▶ [What needs to be done]
The answer should consist of every line of the material, repeated verbatim.

### Data provided

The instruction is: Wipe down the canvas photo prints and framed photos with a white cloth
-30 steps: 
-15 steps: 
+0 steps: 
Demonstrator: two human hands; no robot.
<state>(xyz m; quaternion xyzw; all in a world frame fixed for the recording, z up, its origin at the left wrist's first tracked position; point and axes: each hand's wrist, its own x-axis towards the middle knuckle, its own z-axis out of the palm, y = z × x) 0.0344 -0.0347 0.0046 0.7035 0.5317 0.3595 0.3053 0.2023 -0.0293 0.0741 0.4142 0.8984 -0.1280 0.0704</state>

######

▶ [Task answer]
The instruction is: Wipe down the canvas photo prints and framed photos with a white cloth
-30 steps: 
-15 steps: 
+0 steps: 
Demonstrator: two human hands; no robot.
<state>(xyz m; quaternion xyzw; all in a world frame fixed for the recording, z up, its origin at the left wrist's first tracked position; point and axes: each hand's wrist, its own x-axis towards the middle knuckle, its own z-axis out of the palm, y = z × x) 0.0344 -0.0347 0.0046 0.7035 0.5317 0.3595 0.3053 0.2023 -0.0293 0.0741 0.4142 0.8984 -0.1280 0.0704</state>

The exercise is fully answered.